For seven weeks, San Diego’s downtown redevelopment agency has refused to hand over information that cuts to the core of its very existence.
The agency, the Centre City Development Corp. isn’t telling us why it’s not giving us the information and, by this point, appears to be in conflict with the state’s public records law.
Two weeks ago, it was unclear if the records at issue were even in CCDC’s possession or still in the hands of its primary consultant Keyser Marston Associates.
Since then, my colleague Will Carless and I have gone back and forth with CCDC and still haven’t received any clear answers.
Monday morning, I spoke with CCDC spokeswoman, Jennifer Davies. I was arranging to pick up some invoices.
I asked about the information we’ve been waiting seven weeks to receive.
“It’s complicated,” Davies said. “If you don’t understand why it’s complicated, I don’t know what to tell you.”
I don’t understand why it’s complicated. What I’m asking for is public information already finished and paid for by taxpayers. At the very least, I should receive a formal explanation from a CCDC official or lawyer why I’m not legally entitled to the information.
Davies said the information is “a matter of negotiations.”
“It’s not us trying to be jerks,” Davies said. “It’s just complicated.”
More than two years ago, CCDC promised “the highest standard of … transparency” after its former leader Nancy Graham resigned in the middle of a conflict of interest scandal.
Now on arguably the most consequential issue the agency has faced since then, the agency first denied the release of an unfinished draft study meant to determine if downtown was still rundown enough to continue as a taxpayer financed redevelopment area. Then they backed down, but then inexplicably blacked out some information before releasing it in full.
Now that we’re seeking the backup information on that study, the agency is continuing to stonewall.
To recap, we want to see $162,000 worth of work paid for by San Diego taxpayers and completed by legal, environmental and redevelopment consultants related to the amount of blight that remains downtown. So far CCDC only has released a fraction of the information and little of substance generated by Keyser Marston.
This information is important because redevelopment’s purpose is to improve downtown neighborhoods or eliminate blight. Once blight is gone, redevelopment is supposed to end.
So if there isn’t blight downtown or blight isn’t widespread, then it calls into question the legitimacy of the late-night legislation that extended CCDC’s life. That allowed it to continue sequestering property taxes downtown for decades longer at the expense of San Diego schools, San Diego County and the city’s day-to-day operating budget. (The state backfills lost school revenues.)
California public records law requires that CCDC make public information “promptly available” to us.

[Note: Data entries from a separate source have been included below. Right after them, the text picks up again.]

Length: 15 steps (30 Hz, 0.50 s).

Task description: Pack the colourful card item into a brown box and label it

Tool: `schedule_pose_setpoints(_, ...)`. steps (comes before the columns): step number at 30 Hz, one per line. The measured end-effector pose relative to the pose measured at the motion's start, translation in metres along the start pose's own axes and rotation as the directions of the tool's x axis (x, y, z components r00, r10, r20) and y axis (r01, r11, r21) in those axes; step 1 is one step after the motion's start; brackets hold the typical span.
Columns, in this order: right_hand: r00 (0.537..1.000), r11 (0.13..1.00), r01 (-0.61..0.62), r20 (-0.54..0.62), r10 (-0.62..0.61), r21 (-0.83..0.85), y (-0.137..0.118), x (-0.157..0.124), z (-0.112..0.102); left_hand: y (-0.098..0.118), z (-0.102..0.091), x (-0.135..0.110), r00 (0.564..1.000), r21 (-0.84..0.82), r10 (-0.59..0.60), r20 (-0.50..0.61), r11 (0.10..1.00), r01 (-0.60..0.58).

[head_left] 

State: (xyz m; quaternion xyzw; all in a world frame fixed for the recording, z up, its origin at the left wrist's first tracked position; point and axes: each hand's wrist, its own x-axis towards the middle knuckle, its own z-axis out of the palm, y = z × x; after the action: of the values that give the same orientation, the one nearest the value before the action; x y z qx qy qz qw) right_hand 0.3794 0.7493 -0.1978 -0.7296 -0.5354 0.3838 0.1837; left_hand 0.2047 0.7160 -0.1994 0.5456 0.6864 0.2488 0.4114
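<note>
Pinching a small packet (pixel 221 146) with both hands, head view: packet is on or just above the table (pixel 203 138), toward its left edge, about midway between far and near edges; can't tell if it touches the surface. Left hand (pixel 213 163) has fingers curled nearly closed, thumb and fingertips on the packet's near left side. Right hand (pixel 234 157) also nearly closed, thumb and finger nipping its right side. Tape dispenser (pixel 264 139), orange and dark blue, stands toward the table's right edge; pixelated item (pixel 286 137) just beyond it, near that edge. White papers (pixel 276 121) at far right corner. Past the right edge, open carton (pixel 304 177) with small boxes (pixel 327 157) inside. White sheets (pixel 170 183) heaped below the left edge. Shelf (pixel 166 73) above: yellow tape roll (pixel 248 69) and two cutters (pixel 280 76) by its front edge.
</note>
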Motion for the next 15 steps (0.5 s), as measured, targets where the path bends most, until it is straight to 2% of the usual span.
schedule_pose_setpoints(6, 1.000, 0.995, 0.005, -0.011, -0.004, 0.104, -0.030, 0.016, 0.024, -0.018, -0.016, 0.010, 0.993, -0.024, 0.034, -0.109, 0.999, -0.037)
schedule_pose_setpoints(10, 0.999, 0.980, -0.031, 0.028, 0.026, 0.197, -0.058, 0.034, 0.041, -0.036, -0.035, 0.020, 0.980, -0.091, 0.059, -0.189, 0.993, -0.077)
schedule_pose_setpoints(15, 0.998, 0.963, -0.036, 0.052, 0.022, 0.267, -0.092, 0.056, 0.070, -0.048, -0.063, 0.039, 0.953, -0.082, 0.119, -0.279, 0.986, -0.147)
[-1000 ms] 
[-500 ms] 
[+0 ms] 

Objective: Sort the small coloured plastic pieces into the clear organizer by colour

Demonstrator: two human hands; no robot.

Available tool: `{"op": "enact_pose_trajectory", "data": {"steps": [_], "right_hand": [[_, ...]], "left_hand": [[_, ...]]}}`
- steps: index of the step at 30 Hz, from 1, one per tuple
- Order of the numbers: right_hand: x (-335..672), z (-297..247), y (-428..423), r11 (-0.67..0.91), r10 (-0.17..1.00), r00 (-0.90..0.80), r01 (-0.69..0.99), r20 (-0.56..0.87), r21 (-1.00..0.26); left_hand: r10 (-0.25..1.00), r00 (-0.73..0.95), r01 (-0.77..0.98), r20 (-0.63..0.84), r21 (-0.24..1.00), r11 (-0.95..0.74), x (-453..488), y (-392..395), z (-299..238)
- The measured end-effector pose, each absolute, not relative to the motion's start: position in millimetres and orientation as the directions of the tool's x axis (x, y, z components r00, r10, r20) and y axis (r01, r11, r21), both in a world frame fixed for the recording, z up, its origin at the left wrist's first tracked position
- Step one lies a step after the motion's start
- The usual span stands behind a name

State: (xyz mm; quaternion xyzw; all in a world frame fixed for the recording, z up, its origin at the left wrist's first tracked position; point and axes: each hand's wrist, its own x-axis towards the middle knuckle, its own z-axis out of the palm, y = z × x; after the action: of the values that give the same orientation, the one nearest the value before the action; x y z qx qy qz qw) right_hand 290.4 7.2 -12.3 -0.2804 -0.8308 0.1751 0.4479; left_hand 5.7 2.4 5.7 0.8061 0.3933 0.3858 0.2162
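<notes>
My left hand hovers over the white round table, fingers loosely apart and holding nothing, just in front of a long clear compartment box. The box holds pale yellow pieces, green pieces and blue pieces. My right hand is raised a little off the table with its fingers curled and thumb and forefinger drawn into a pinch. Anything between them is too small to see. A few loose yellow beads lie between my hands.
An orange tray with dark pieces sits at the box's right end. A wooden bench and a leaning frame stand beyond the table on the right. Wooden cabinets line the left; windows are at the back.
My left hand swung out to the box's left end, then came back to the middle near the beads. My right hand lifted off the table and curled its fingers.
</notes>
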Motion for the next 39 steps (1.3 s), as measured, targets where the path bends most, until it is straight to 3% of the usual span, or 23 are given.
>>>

Not only has CCDC not released the information, they haven’t given us any reason in writing why they haven’t turned it over, something the agency is legally required to do within 10 days except in extraordinary circumstances.
Here’s what we want to see:
• A survey by 3D Visions, a consultant working with Keyser Marston. 3D Visions surveyed downtown neighborhoods by examining buildings and plots of land for evidence of blight. The draft study says the survey was completed in September and 3D Visions has billed the taxpayer $43,840 for its work.
• Financial and economic data including home prices and rental and office vacancy rates that Keyser Marston has analyzed.
This information we can get only through CCDC and Keyser Marston. We have also made different records requests for an environmental analysis, unredacted legal bills and communications between CCDC and Keyser Marston and other consultants.
We have already received:
• An unfinished draft blight study that concludes downtown remains rundown, but has little proof to back up its claim.
• Documentation provided by CCDC to Keyser Marston after the consultant requested it to prepare its study. The documentation includes construction activity reports and city code violation data. It’s information that’s otherwise publicly available.
Seven weeks ago, CCDC’s spokesman Derek Danziger promised us he would release anything that could be disclosed that Keyser Marston had worked on.
As of two weeks ago, Jerry Trimble, the head of Keyser Marston’s San Diego office, said he hadn’t turned over the records to CCDC yet without giving any reason why he hadn’t.